The first test cricket match of the Women’s Ashes happened recently; how much progress do you think there has been in interest for Women’s cricket?

Women’s cricket has changed in the last five years more than anything else I’ve ever known in any sport. We didn’t have any professional cricketers not that long ago, and then only semi-professionals for a time after that. But now all the England cricketers and fully contracted and well paid. Being involved in a women’s club, I’ve seen players elevated into that system, who can now be fulltime even though they don’t play for England. Even women’s football, that has had a lot of really good publicity in the last year – which is fantastic – I don’t think is comparable to what we’ve seen in cricket in the last five years.

Is it getting easier for women to be able to get into cricket? Is there much more work left to be done?

You will always get people who compare men’s and women’s cricket at any time, in terms of coverage and everything else. Yes, it’s not yet equal, and you will get people who view that negatively but my take on it is that the change is incredible. It’s still underrepresented compared to the men, but I don’t see that as a block to women’s cricket because it’s such an upward curve in how they’re catching up. The other thing that’s massive is that young girls now do have a pathway from junior clubs to a chance at being professional somewhere that’s not just for England players. They’re presented with these opportunities to begin a journey up to a top level. Also, since schools scrapping rounders from the curriculum for cricket, more girls can get into it from a young age, which is really exciting.

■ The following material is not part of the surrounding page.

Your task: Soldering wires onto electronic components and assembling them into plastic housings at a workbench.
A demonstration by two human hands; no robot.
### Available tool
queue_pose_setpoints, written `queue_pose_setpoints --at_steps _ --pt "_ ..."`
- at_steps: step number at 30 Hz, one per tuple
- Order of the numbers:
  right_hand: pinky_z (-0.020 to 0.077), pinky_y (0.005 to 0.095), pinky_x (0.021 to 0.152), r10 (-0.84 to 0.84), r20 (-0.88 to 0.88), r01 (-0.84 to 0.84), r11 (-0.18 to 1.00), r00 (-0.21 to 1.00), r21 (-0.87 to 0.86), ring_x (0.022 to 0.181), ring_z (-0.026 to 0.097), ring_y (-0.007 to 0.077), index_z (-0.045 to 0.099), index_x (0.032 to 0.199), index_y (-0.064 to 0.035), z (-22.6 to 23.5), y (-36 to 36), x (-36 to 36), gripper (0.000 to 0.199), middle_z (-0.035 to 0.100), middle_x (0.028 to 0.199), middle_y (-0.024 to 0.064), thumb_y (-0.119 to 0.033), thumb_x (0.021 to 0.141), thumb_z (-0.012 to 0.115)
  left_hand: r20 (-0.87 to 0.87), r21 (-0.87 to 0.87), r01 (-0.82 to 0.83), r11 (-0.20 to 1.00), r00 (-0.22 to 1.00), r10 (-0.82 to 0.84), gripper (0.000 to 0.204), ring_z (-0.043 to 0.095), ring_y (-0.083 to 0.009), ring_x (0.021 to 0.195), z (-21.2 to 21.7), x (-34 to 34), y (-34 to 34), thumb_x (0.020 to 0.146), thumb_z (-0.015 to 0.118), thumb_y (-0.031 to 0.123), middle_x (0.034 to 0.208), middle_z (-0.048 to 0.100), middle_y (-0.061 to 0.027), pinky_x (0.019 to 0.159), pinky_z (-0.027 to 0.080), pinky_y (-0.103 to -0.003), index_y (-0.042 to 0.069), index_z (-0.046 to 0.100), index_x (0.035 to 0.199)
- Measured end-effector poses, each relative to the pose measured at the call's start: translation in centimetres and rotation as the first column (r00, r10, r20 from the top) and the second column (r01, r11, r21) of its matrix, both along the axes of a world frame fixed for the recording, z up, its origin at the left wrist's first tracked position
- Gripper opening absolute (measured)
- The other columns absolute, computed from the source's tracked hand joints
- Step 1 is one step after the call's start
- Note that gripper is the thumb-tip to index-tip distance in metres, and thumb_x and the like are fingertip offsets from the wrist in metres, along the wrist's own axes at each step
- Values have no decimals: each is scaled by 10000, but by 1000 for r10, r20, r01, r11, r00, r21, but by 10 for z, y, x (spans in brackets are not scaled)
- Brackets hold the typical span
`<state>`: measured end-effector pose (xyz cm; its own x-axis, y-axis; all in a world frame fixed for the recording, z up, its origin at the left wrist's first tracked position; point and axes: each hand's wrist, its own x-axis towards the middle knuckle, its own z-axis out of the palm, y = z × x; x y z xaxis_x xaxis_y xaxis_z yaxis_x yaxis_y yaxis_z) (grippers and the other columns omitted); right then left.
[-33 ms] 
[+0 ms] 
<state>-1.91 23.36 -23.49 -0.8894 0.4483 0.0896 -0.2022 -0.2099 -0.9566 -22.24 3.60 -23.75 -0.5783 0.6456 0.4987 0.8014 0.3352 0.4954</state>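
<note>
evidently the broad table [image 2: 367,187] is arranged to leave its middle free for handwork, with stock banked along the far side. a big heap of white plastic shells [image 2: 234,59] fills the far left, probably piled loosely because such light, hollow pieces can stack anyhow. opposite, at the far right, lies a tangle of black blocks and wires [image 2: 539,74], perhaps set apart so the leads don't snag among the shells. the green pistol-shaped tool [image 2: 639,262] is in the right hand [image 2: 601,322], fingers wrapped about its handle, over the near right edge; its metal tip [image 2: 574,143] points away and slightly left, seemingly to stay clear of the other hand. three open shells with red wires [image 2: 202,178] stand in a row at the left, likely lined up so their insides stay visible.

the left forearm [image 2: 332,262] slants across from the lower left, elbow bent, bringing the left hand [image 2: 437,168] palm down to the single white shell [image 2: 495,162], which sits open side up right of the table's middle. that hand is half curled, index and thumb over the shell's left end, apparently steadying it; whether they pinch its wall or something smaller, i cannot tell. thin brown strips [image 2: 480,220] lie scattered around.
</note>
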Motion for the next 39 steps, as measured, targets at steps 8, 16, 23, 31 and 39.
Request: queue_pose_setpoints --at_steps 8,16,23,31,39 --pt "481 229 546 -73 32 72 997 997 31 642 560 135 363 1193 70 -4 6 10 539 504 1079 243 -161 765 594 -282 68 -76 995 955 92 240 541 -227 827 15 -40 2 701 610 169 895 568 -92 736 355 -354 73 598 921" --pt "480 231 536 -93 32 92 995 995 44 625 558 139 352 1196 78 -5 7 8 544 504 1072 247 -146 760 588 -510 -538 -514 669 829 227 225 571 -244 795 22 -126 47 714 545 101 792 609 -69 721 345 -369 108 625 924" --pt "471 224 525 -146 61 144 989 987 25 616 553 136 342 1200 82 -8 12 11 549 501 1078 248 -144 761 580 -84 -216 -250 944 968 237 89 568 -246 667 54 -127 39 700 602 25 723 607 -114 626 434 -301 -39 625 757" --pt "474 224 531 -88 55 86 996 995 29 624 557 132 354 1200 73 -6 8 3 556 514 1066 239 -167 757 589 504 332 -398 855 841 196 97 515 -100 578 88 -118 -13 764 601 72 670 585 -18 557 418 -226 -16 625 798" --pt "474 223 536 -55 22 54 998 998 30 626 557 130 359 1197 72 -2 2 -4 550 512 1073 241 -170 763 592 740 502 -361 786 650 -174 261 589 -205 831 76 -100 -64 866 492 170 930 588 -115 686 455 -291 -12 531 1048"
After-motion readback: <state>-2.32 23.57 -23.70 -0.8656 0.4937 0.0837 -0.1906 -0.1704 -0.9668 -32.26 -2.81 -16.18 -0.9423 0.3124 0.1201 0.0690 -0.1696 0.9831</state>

Of course, people enjoyed rounders, but there was nothing to do with it afterwards – there was no club system or anything like that, instead it prevented girls from being able to get access to cricket, if they couldn’t do it outside of school.

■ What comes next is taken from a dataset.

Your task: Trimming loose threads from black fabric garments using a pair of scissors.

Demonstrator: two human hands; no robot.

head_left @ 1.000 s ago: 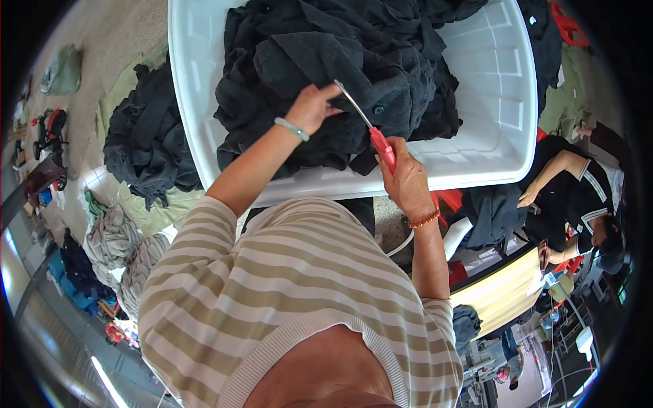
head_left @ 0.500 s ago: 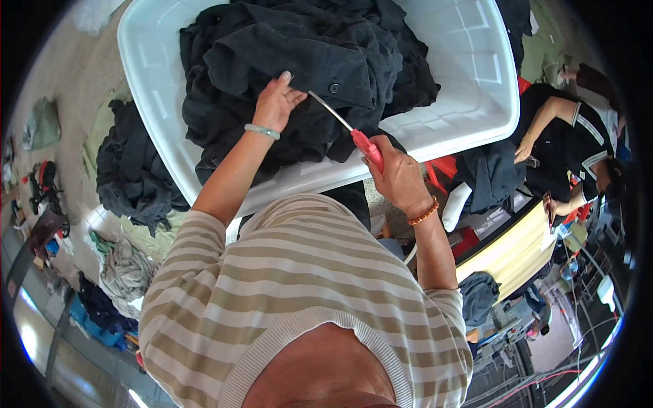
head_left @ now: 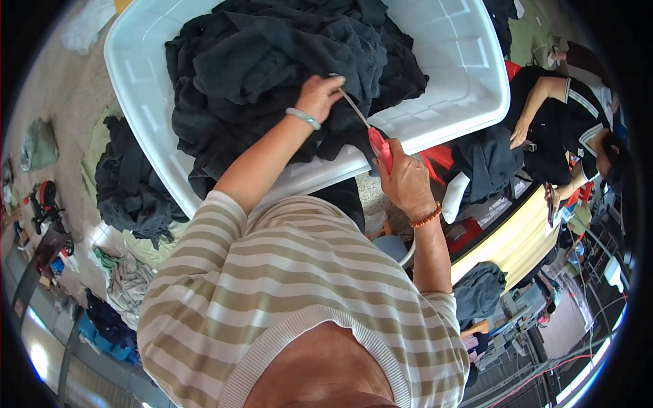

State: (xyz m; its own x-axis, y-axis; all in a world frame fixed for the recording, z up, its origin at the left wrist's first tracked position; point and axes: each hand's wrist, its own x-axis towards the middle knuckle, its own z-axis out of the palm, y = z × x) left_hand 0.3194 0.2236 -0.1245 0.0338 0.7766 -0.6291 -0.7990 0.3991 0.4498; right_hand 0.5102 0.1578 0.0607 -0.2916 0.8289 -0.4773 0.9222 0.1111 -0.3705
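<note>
My left hand, with a pale bangle at the wrist, pinches the cloth of a black garment on top of a heap. Its fingers are closed, and the bit of cloth between them is mostly hidden. In my right hand, which wears a beaded bracelet, is a red-handled tool with a slim metal shaft. Its tip reaches my left fingertips. The heap of black garments lies in a large white plastic tub in front of me.
More black garments lie on the floor left of the tub, with grey cloth nearer. At the right, a person in black handles dark cloth beside a pale yellow tabletop. A red stool stands between us.
My left hand has moved right, from lying with fingers apart on the garment to pinching it near the tool's tip. The tool has shifted slightly right. The button seen before is now hidden.
</note>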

Would you encourage more girls to go into a field such as yours, that combines a love of sport with another skill?

Yes, I would. I know a lot of people in my industry who aren’t necessarily cricket fans but are just really excited about sport as a whole. One of the cricketers in my club does a similar job for speedway, despite not having a background with it. I find myself very lucky, even at my job now, being able to look out over the cricket ground, that this is my working day. There are so many ways you can be involved in sports at the top level, if you’re not quite good enough to play, which many of us aren’t. Especially as there’s a lot more options nowadays, such as physiology and sports psychology as well, you can stay in the sport you love, even if you’re not on the team itself.

Do you prefer test matches or T-20s?

Personally, a test match every day.

What are your opinions of Bazball (A style of cricket with an emphasis on taking positive decisions in attack and defence)?

I think it’s been really important because whilst there are some pure lovers of the test match, sadly that generation does seem to be dying out, particularly because of the amount of exposure there is to T20s. I totally understand that people who come into the sport prefer to see T20s, because they are much more fast paced and therefore exciting. Test matches needed something to keep up with T20s, as really gripping test matches just weren’t happening enough, so I think Bazball has just given the impetus to test match cricket to make itself more engaging. Even though England lost the last match, that in itself is exciting. Had they not had the Bazball approach it probably would have just been a draw, and at the end of the day, that excitement of the game going either way is going to get the viewers.